*TASK:* Give back the records below exactly, omitting the pictures.

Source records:
-=-=-=-=-
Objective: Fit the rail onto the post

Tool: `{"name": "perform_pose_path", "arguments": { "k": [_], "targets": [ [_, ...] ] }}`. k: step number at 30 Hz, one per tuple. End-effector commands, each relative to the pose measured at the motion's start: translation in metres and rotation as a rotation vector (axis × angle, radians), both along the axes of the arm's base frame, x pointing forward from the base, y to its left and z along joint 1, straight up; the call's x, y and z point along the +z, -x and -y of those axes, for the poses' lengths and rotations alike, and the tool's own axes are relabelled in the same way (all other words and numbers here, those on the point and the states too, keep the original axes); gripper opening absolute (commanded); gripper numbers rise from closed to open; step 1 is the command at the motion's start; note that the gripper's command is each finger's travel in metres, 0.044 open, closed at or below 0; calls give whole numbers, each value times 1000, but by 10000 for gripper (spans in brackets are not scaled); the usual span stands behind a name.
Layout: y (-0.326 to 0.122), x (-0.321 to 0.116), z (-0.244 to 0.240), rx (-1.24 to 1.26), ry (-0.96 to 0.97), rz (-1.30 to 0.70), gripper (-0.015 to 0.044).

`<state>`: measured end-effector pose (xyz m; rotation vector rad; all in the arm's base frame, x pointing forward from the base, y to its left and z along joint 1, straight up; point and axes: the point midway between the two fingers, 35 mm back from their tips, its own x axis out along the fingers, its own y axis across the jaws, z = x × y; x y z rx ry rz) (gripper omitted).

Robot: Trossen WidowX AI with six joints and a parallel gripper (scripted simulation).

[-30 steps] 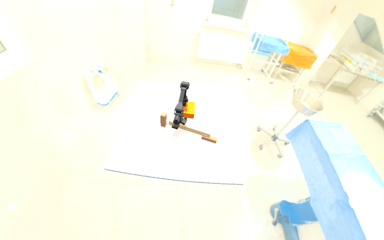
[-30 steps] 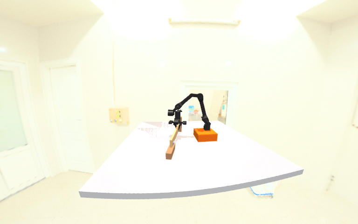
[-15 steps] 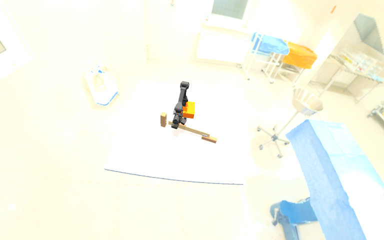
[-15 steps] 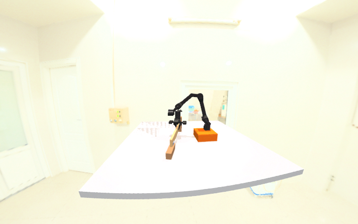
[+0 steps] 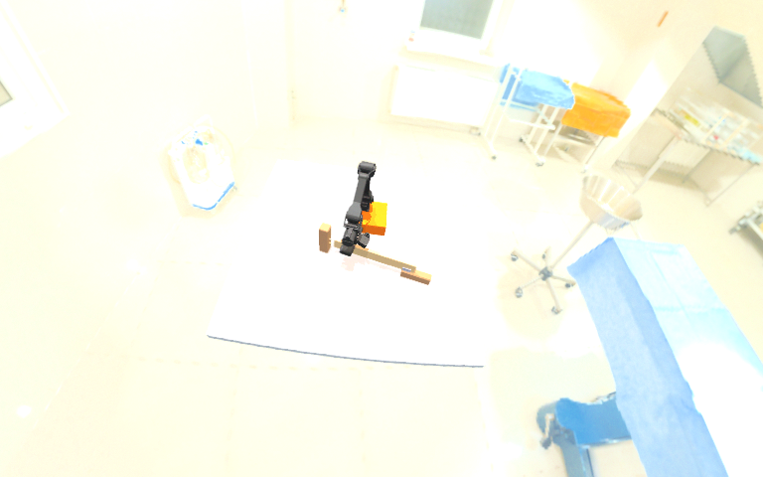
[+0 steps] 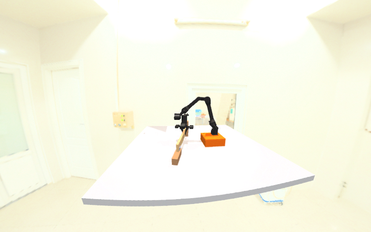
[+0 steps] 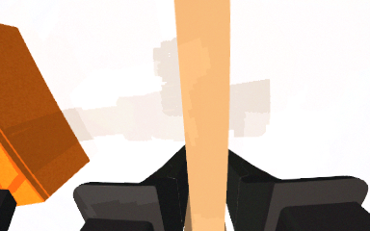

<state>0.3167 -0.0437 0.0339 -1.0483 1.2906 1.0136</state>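
Observation:
The long pale wooden rail (image 5: 384, 258) (image 6: 180, 140) (image 7: 204, 72) runs from the low footboard block (image 5: 418, 277) (image 6: 176, 159) towards the brown upright post (image 5: 324, 238) (image 6: 187, 134). Its far end sits at the bracket (image 5: 405, 269) on the block. My gripper (image 5: 350, 250) (image 6: 184, 132) (image 7: 201, 147) is shut on the rail close to its post end, with one finger on each side. In the top view, a small gap shows between the rail's end and the post, with tiny pegs in it. The rail's end looks raised off the table; exact level and peg alignment cannot be told. The holes are hidden.
An orange box (image 5: 376, 219) (image 6: 214, 141) (image 7: 39, 111) stands under the arm's base, to one side of the rail. The white table (image 5: 337, 314) (image 6: 219, 175) bears everything. Its grey front edge shows in the exterior view.

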Motion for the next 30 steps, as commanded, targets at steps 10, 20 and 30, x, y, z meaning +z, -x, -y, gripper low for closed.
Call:
{"name": "perform_pose_path", "arguments": {
  "k": [10, 20, 30],
  "targets": [
    [0, 0, 4, 4, 1, 4, 0],
    [1, 1, 7, 4, 2, 4, 0],
    [2, 2, 11, 4, 2, 4, 0]
  ]
}}
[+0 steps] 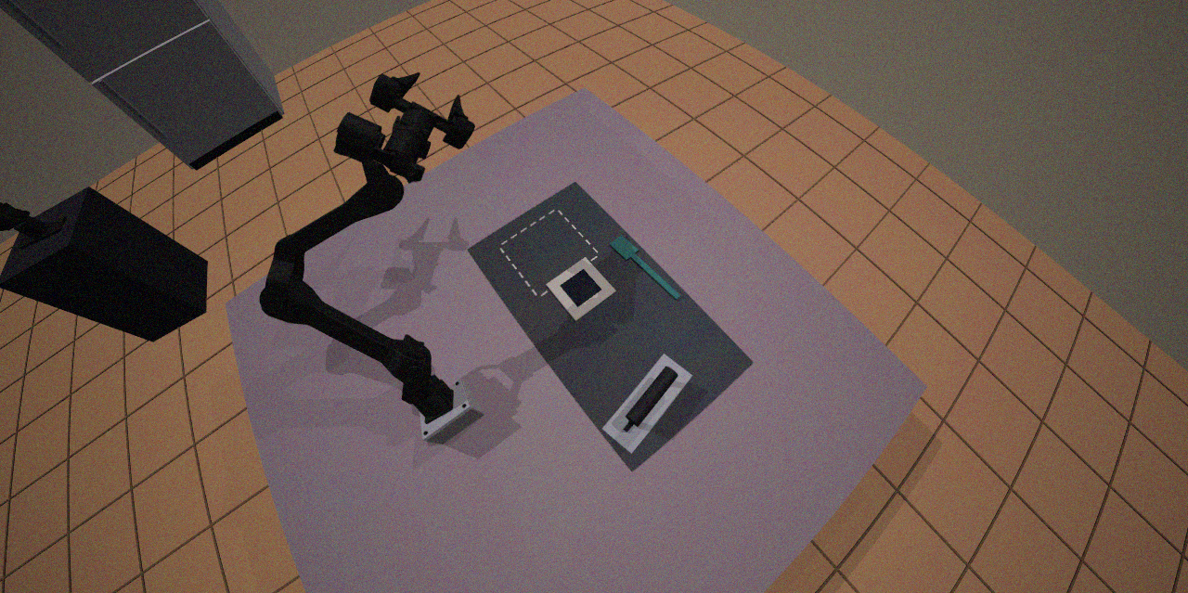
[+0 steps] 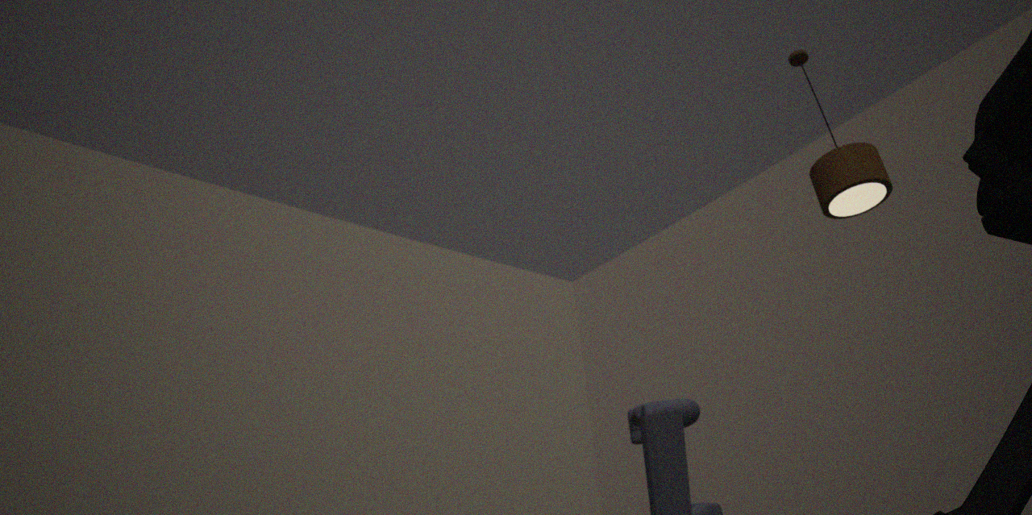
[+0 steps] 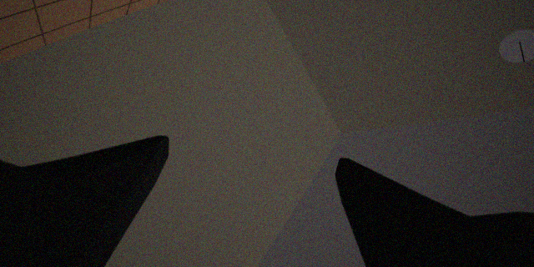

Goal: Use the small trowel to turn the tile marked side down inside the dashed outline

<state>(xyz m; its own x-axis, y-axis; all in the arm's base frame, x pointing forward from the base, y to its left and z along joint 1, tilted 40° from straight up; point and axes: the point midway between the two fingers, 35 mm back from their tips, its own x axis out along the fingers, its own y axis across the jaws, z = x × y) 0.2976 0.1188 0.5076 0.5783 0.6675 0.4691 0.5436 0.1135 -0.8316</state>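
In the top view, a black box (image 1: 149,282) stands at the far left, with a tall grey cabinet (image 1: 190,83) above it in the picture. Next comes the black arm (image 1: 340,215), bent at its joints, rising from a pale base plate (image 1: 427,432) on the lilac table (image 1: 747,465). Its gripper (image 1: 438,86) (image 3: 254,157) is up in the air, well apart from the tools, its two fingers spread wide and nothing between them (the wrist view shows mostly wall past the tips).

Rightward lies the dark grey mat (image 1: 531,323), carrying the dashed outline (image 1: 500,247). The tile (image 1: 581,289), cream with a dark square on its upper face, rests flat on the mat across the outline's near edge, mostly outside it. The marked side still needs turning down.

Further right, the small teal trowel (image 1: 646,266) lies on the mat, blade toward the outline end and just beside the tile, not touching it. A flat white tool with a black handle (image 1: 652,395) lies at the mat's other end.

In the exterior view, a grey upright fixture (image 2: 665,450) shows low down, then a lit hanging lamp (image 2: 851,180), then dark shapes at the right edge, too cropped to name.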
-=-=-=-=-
*YOUR SOLUTION:*
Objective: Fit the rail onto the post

Tool: `{"name": "perform_pose_path", "arguments": { "k": [_], "targets": [ [_, ...] ] }}`. k: step number at 30 Hz, one per tuple. End-effector commands, each relative to the pose measured at the motion's start: translation in metres and rotation as a rotation vector (axis × angle, radians), both along the axes of the arm's base frame, x pointing forward from the base, y to its left and z along joint 1, straight up; the call's x, y and z point along the +z, -x and -y of those axes, for the poses' lengths and rotations alike, and the tool's own axes are relabelled in the same way (all other words and numbers here, those on the point and the states too, keep the original axes); gripper opening absolute (commanded); gripper numbers rise from closed to open; step 1 is the command at the motion's start; note that the gripper's command is each finger's travel in metres, 0.044 open, closed at or below 0; calls give whole numbers, each value times 1000, but by 10000 for gripper (spans in brackets are not scaled); the usual span stands behind a name.
Layout: y (-0.326 to 0.122), x (-0.321 to 0.116), z (-0.244 to 0.240), rx (-1.24 to 1.26), ry (-0.96 to 0.97), rz (-1.30 to 0.70), gripper (-0.015 to 0.044).

`<state>`: measured end-effector pose (xyz m; rotation vector rad; all in the arm's base frame, x pointing forward from the base, y to its left and z along joint 1, straight up; point and axes: the point midway between the two fingers, 35 mm back from their tips, its own x axis out along the fingers, its own y axis across the jaws, z = x × y; x y z rx ry rz) (gripper omitted).

Robot: Trossen WidowX AI with six joints and a parallel gripper (scripted simulation).

[-30 steps] 
[-30 steps] 
[-15 steps] 
[-15 steps] 
[+0 steps] 
[+0 steps] 
[+0 steps] 

<state>0.3167 -0.0437 0.0339 -1.0483 1.2906 1.0136</state>
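Observation:
The long pale wooden rail (image 5: 384, 258) (image 6: 180, 140) (image 7: 204, 72) runs from the low footboard block (image 5: 418, 277) (image 6: 176, 159) towards the brown upright post (image 5: 324, 238) (image 6: 187, 134). Its far end sits at the bracket (image 5: 405, 269) on the block. My gripper (image 5: 350, 250) (image 6: 184, 132) (image 7: 201, 147) is shut on the rail close to its post end, with one finger on each side. In the top view, a small gap shows between the rail's end and the post, with tiny pegs in it. The rail's end looks raised off the table; exact level and peg alignment cannot be told. The holes are hidden.
An orange box (image 5: 376, 219) (image 6: 214, 141) (image 7: 39, 111) stands under the arm's base, to one side of the rail. The white table (image 5: 337, 314) (image 6: 219, 175) bears everything. Its grey front edge shows in the exterior view.
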
Motion for the next 30 steps, as commanded, targets at steps 10, 20 and 30, x, y, z meaning +z, -x, -y, gripper low for closed.
Call:
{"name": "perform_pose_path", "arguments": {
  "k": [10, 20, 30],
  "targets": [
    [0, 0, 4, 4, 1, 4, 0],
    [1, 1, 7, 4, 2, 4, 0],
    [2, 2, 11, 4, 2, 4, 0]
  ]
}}
[+0 steps] 
[+0 steps] 
[+0 steps] 

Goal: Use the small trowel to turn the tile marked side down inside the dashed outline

<state>(xyz m; its own x-axis, y-axis; all in the arm's base frame, x pointing forward from the base, y to its left and z along joint 1, tilted 40° from straight up; point and axes: the point midway between the two fingers, 35 mm back from their tips, its own x axis out along the fingers, its own y axis across the jaws, z = x × y) 0.2976 0.1188 0.5076 0.5783 0.6675 0.4691 0.5436 0.1135 -0.8316</state>
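In the top view, a black box (image 1: 149,282) stands at the far left, with a tall grey cabinet (image 1: 190,83) above it in the picture. Next comes the black arm (image 1: 340,215), bent at its joints, rising from a pale base plate (image 1: 427,432) on the lilac table (image 1: 747,465). Its gripper (image 1: 438,86) (image 3: 254,157) is up in the air, well apart from the tools, its two fingers spread wide and nothing between them (the wrist view shows mostly wall past the tips).

Rightward lies the dark grey mat (image 1: 531,323), carrying the dashed outline (image 1: 500,247). The tile (image 1: 581,289), cream with a dark square on its upper face, rests flat on the mat across the outline's near edge, mostly outside it. The marked side still needs turning down.

Further right, the small teal trowel (image 1: 646,266) lies on the mat, blade toward the outline end and just beside the tile, not touching it. A flat white tool with a black handle (image 1: 652,395) lies at the mat's other end.

In the exterior view, a grey upright fixture (image 2: 665,450) shows low down, then a lit hanging lamp (image 2: 851,180), then dark shapes at the right edge, too cropped to name.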

The output requires nothing else.